MongoDB Lookup

The MongoDB Lookup processor performs lookups in MongoDB and passes all values from the returned document to a new list-map field in the record. For information about supported versions, see Supported Systems and Versions.

Use the MongoDB Lookup processor to enrich records with additional data. For example, you have multiple department documents in MongoDB that list the employees in the department. You configure the processor to use the department_ID field in the record to look up a department document, and pass all values from the matching document to a new department_employees field in the record.
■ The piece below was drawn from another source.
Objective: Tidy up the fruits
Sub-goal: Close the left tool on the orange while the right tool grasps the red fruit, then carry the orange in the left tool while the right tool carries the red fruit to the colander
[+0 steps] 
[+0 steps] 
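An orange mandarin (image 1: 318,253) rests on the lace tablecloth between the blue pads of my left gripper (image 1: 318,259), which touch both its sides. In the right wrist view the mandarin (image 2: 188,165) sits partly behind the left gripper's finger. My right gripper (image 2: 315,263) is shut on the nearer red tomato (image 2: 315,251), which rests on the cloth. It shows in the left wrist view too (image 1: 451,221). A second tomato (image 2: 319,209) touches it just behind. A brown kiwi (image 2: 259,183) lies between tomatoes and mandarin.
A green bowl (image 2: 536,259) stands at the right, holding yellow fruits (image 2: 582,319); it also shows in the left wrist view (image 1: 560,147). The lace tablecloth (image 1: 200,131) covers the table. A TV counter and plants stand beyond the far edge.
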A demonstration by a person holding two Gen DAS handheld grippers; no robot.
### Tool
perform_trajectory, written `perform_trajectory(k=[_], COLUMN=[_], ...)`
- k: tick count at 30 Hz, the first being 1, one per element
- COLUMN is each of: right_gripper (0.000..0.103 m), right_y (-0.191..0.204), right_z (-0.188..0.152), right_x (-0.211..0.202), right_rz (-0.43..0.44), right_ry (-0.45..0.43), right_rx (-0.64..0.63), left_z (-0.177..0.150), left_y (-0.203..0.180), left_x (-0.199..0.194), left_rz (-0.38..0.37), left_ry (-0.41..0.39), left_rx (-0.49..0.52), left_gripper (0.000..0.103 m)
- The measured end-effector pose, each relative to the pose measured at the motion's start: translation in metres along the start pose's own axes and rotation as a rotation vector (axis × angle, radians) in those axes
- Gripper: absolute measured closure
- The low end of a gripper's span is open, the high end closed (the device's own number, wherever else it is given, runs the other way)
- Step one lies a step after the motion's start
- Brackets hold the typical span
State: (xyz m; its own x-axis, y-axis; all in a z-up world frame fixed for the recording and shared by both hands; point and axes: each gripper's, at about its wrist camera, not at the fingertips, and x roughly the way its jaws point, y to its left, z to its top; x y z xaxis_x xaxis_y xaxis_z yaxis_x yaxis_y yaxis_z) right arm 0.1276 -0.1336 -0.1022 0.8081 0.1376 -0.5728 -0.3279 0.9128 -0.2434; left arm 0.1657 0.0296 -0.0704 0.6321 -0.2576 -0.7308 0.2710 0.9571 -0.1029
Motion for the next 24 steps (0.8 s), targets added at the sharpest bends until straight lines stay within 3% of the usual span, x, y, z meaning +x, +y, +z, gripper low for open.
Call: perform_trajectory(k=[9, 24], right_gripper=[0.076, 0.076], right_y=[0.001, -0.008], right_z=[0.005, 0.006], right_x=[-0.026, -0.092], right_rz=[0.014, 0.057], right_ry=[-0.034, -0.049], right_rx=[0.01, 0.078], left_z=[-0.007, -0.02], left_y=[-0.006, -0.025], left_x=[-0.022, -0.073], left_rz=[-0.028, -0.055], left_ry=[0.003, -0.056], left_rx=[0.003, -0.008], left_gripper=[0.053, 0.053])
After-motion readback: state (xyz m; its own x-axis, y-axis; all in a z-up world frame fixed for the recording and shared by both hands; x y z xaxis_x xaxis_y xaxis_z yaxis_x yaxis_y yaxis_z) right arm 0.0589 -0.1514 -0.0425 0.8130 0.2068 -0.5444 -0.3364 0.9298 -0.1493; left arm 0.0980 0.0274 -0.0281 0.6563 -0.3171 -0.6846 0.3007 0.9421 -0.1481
When you configure the MongoDB Lookup processor, you define connection information, such as the connection string and MongoDB credentials. You can also use a connection to configure the processor. You configure the fields to look up and the field for the return values.

When a lookup results in multiple matched documents, the MongoDB Lookup processor can return values from the first matching document or return values from all matching documents in separate records.

To improve performance, you can configure the processor to locally cache the document values.

You can optionally configure advanced options that determine how the processor connects to MongoDB, including enabling SSL/TLS for the processor.

Field Mappings

When you configure the MongoDB Lookup processor, you define the document fields to look up in MongoDB. You map these document fields to fields in the record that contain the values to look up.

When you define a document field, use the dot notation to define a field in an embedded document as follows:
<embedded document>.<field name>.<embedded field name>
When you define a field in the record, reference the field as follows:
/<field name>

You can define multiple field mappings. The processor uses the configured field mappings to generate and run a find() query in MongoDB.

After defining the field mappings, define a new list-map field to store all values from the returned document.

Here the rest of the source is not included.